=== Source data ===
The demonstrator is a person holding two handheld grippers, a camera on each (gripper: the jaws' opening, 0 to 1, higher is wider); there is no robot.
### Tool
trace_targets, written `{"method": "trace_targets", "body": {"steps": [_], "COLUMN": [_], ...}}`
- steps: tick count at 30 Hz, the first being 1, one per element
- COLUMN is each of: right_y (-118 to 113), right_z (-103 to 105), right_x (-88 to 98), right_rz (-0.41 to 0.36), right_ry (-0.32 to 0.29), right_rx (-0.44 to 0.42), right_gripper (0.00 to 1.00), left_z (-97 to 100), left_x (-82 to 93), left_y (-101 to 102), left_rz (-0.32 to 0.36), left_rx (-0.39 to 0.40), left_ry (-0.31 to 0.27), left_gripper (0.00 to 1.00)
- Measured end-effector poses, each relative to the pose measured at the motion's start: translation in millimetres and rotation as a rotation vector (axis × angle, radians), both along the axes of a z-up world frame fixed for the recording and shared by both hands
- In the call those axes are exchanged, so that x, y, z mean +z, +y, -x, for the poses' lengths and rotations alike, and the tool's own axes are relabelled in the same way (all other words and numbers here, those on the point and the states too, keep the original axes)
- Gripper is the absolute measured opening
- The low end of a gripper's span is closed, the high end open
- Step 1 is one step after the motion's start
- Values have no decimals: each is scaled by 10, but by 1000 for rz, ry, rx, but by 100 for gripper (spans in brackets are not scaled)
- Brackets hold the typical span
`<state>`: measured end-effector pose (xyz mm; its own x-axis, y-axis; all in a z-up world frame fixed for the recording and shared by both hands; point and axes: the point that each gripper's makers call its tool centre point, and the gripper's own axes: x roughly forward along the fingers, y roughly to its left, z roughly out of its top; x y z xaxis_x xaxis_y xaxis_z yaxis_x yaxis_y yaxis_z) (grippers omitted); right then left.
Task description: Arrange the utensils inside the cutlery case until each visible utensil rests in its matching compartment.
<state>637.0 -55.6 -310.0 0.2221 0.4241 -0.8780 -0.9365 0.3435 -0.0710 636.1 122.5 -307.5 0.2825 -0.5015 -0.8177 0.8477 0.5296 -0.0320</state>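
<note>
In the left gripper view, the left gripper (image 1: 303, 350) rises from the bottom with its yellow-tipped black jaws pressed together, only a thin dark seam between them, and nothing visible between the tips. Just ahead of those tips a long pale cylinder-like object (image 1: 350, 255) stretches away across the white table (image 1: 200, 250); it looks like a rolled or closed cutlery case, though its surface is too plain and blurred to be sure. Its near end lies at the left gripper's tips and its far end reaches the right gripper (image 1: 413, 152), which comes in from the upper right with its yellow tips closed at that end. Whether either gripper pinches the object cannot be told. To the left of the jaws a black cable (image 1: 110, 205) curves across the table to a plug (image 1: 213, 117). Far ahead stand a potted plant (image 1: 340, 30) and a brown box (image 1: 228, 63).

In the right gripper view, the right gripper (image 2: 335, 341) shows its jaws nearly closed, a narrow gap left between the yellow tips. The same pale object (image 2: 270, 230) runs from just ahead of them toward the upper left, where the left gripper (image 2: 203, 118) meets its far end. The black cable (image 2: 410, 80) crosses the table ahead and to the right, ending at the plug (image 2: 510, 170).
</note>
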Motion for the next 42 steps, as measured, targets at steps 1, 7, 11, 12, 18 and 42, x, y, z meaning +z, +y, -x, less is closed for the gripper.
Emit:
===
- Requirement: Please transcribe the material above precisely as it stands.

- Task answer:
The demonstrator is a person holding two handheld grippers, a camera on each (gripper: the jaws' opening, 0 to 1, higher is wider); there is no robot.
### Tool
trace_targets, written `{"method": "trace_targets", "body": {"steps": [_], "COLUMN": [_], ...}}`
- steps: tick count at 30 Hz, the first being 1, one per element
- COLUMN is each of: right_y (-118 to 113), right_z (-103 to 105), right_x (-88 to 98), right_rz (-0.41 to 0.36), right_ry (-0.32 to 0.29), right_rx (-0.44 to 0.42), right_gripper (0.00 to 1.00), left_z (-97 to 100), left_x (-82 to 93), left_y (-101 to 102), left_rz (-0.32 to 0.36), left_rx (-0.39 to 0.40), left_ry (-0.31 to 0.27), left_gripper (0.00 to 1.00)
- Measured end-effector poses, each relative to the pose measured at the motion's start: translation in millimetres and rotation as a rotation vector (axis × angle, radians), both along the axes of a z-up world frame fixed for the recording and shared by both hands
- In the call those axes are exchanged, so that x, y, z mean +z, +y, -x, for the poses' lengths and rotations alike, and the tool's own axes are relabelled in the same way (all other words and numbers here, those on the point and the states too, keep the original axes)
- Gripper is the absolute measured opening
- The low end of a gripper's span is closed, the high end open
- Step 1 is one step after the motion's start
- Values have no decimals: each is scaled by 10, but by 1000 for rz, ry, rx, but by 100 for gripper (spans in brackets are not scaled)
- Brackets hold the typical span
`<state>`: measured end-effector pose (xyz mm; its own x-axis, y-axis; all in a z-up world frame fixed for the recording and shared by both hands; point and axes: the point that each gripper's makers call its tool centre point, and the gripper's own axes: x roughly forward along the fingers, y roughly to its left, z roughly out of its top; x y z xaxis_x xaxis_y xaxis_z yaxis_x yaxis_y yaxis_z) (grippers omitted); right then left.
Task description: Arrange the utensils inside the cutlery case until each visible utensil rests in its matching compartment.
<state>637.0 -55.6 -310.0 0.2221 0.4241 -0.8780 -0.9365 0.3435 -0.0710 636.1 122.5 -307.5 0.2825 -0.5015 -0.8177 0.8477 0.5296 -0.0320</state>
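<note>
In the left gripper view, the left gripper (image 1: 303, 350) rises from the bottom with its yellow-tipped black jaws pressed together, only a thin dark seam between them, and nothing visible between the tips. Just ahead of those tips a long pale cylinder-like object (image 1: 350, 255) stretches away across the white table (image 1: 200, 250); it looks like a rolled or closed cutlery case, though its surface is too plain and blurred to be sure. Its near end lies at the left gripper's tips and its far end reaches the right gripper (image 1: 413, 152), which comes in from the upper right with its yellow tips closed at that end. Whether either gripper pinches the object cannot be told. To the left of the jaws a black cable (image 1: 110, 205) curves across the table to a plug (image 1: 213, 117). Far ahead stand a potted plant (image 1: 340, 30) and a brown box (image 1: 228, 63).

In the right gripper view, the right gripper (image 2: 335, 341) shows its jaws nearly closed, a narrow gap left between the yellow tips. The same pale object (image 2: 270, 230) runs from just ahead of them toward the upper left, where the left gripper (image 2: 203, 118) meets its far end. The black cable (image 2: 410, 80) crosses the table ahead and to the right, ending at the plug (image 2: 510, 170).
</note>
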Motion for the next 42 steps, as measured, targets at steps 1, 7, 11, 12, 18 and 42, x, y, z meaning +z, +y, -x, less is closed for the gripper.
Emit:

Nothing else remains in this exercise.